**** WORKING DATA ****
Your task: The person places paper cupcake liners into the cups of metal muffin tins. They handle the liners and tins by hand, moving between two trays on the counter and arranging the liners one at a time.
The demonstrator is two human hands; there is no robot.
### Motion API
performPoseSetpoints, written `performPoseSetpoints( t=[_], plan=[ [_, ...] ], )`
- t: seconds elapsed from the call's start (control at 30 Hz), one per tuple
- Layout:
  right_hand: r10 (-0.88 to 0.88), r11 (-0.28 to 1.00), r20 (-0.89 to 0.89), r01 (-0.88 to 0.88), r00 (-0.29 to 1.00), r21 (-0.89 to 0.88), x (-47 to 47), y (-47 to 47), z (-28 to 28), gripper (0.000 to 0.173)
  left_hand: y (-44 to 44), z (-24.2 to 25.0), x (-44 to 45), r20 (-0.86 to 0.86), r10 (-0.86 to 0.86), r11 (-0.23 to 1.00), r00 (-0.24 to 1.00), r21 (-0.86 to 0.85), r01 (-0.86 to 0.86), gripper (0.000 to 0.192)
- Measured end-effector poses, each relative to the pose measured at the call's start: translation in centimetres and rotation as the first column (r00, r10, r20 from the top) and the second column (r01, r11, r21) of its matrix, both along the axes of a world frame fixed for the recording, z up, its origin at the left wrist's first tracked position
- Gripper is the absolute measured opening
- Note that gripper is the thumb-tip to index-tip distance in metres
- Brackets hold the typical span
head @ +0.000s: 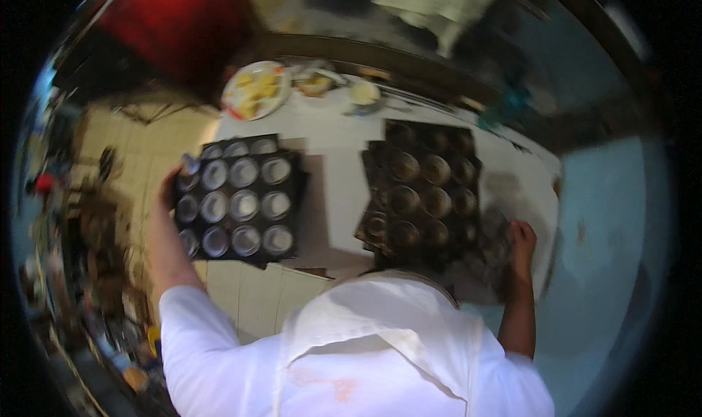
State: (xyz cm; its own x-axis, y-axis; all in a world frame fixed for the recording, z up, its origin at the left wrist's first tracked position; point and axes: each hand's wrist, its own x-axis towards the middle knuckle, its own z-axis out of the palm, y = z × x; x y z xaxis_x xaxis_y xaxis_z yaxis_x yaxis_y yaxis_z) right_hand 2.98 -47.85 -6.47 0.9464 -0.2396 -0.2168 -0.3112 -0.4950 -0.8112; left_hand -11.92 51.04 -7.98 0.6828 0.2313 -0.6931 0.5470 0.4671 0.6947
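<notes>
At the left edge of a stack of dark muffin trays [260,189] is my left hand [171,189], beside a pale paper or foil liner [190,164]; whether the fingers grip it is blurred. Pale round liners sit in most cups of the top tray. Another stack of dark muffin trays [419,184], its visible cups without liners, stands to the right on the white table [345,181]. My right hand [522,236] is over the table's right side, fingers curled, next to a blurred clear plastic thing [493,241]; contact between them cannot be made out.
Along the table's far edge are a plate [256,90] with yellow pieces, a small bowl [316,85] and a cup [364,94] with pale contents. A light cloth [439,3] hangs beyond. Shelving with mixed items [104,241] stands at the left; a blue wall [603,225] is at the right.
</notes>
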Motion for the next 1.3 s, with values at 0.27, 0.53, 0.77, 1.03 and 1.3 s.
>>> performPoseSetpoints(
  t=[0.27, 0.53, 0.77, 1.03, 1.3],
  plan=[
    [-0.516, 0.597, -0.132, 0.245, 0.847, -0.764, -11.5, -20.0, -16.0, 0.044, 1.4, -2.4, 2.5, -0.068, -0.174, 0.942, 0.982, 0.278, 0.186, 0.08],
    [-0.391, 0.639, -0.516, -0.179, 0.762, -0.748, -15.9, -18.2, -19.2, 0.06, 0.8, -2.0, 2.5, 0.024, -0.005, 0.839, 1.0, 0.544, -0.009, 0.08],
    [-0.395, 0.61, -0.577, -0.266, 0.714, -0.746, -12.7, -12.0, -9.3, 0.051, -14.4, 3.8, 5.2, 0.465, -0.094, 0.807, 0.88, 0.553, -0.206, 0.052],
    [-0.07, 0.483, -0.159, -0.106, 0.985, -0.869, -7.1, -10.7, -2.8, 0.038, -36.4, 6.2, 5.6, 0.471, -0.162, 0.945, 0.867, 0.328, -0.002, 0.059],
    [0.693, 0.708, 0.406, -0.668, 0.595, -0.229, -2.1, 14.9, 0.7, 0.018, -54.4, 3.3, 5.1, 0.503, -0.279, 0.96, 0.818, 0.155, 0.232, 0.055]
  ],
)
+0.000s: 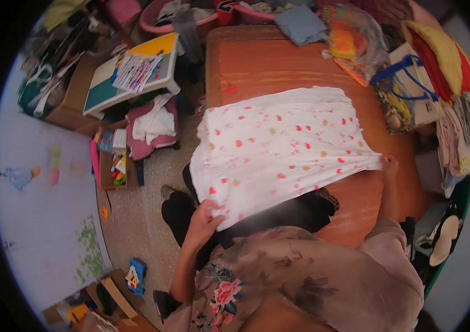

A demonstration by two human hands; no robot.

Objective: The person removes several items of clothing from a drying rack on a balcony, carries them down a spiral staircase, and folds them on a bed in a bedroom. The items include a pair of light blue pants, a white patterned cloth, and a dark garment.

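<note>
A white cloth (260, 149) printed with red and tan fruit-like shapes lies spread over an orange-brown mat-like surface (255, 62) and part of my lap. My left hand (206, 218) pinches its near left corner between thumb and fingers. At the near right, my right hand (389, 164) grips the opposite corner and draws the fabric into a point with folds running from it. The far edge of the cloth rests on the surface, slightly uneven. Fingers of the right hand look small and a bit blurred.
Beyond the surface stand pink basins (201, 25) and a folded blue cloth (301, 25). On the right are a tote bag (409, 91) and stacked clothes (453, 137). At left are a child's table (135, 74), a pink stool (154, 133), a toy box (114, 166) and a toy truck (136, 276).
</note>
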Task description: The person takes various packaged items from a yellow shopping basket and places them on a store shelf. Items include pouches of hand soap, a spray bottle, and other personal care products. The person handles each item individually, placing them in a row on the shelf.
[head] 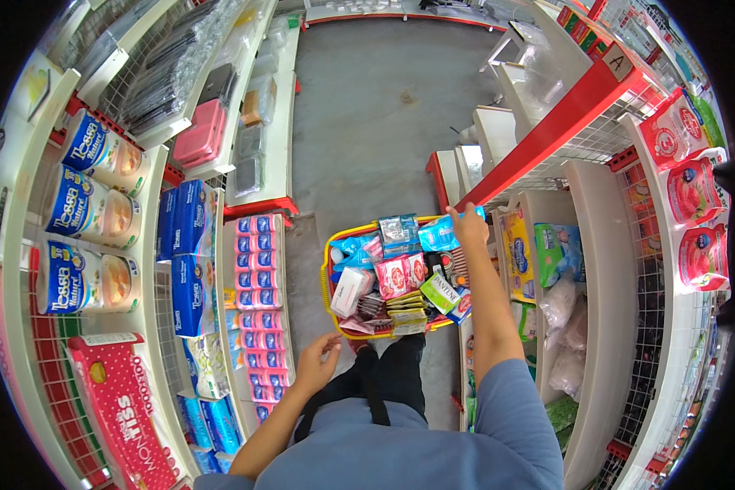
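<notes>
A yellow-rimmed red shopping basket (326,288) full of packaged goods is before me. At its far right corner my right hand (470,228) grips a light blue packet (438,235), and part of the packet shows past my fingers. Just outside the near left corner, my left hand (320,361) is empty, its fingers loosely curled and apart. Inside the basket lie pink-and-white packs (399,274), a green-and-white Pantene pack (440,291), a white box (351,291), yellow sachets (407,307), a blue bag (354,250) and teal packs (398,233).
Shelving flanks the aisle closely. Left shelves hold Tessa paper rolls (92,277), blue tissue boxes (193,294) and pink-and-blue packs (260,280). A red shelf post (545,125) rises at right, near pouches (703,257) and a yellow pack (517,254). Grey floor (373,110) extends ahead.
</notes>
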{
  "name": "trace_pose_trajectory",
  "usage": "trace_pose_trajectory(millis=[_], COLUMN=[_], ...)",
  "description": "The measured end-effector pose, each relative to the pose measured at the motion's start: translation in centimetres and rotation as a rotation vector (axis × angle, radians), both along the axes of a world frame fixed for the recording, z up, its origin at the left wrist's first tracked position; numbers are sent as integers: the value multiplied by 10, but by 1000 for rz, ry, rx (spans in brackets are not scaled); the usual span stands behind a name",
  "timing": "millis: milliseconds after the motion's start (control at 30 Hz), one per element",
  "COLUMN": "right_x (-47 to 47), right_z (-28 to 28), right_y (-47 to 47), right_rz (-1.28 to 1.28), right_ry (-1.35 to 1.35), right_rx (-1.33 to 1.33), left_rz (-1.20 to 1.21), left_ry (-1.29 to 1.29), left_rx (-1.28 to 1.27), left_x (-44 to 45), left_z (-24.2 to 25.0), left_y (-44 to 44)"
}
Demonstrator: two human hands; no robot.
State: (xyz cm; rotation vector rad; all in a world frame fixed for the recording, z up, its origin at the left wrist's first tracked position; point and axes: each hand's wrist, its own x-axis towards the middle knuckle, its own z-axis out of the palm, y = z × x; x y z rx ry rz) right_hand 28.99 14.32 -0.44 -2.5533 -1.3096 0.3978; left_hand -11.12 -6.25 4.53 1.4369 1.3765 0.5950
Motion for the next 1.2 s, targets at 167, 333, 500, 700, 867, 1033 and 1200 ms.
trace_pose_trajectory(millis=[167,333,500,700,867,1033,1200], right_x=[8,-3,-1,-15,-63,-121,-107], right_z=[-24,-3,59,124,114,82,-2], right_y=[-57,-98,-108,-135,-134,-118,-51], right_rz=[-163,-131,63,456,654,797,322], right_ry=[131,182,195,600,1322,1474,1111], right_rx=[323,582,723,435,270,4,139], left_rz=[5,-15,-61,-202,-133,46,376], left_ry=[-12,4,-15,-77,-567,-804,-834], left_rx=[-9,-24,-19,-44,-203,-774,-706], left_x=[-2,4,13,33,66,39,7], left_z=[-5,-9,-6,-3,-19,-34,-46], left_y=[0,4,12,35,80,87,59])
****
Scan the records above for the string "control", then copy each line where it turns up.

## RESPONSE:
- t: seconds elapsed from the call's start (control at 30 Hz), one per tuple
  "timing": "millis: milliseconds after the motion's start (control at 30 Hz), one per element",

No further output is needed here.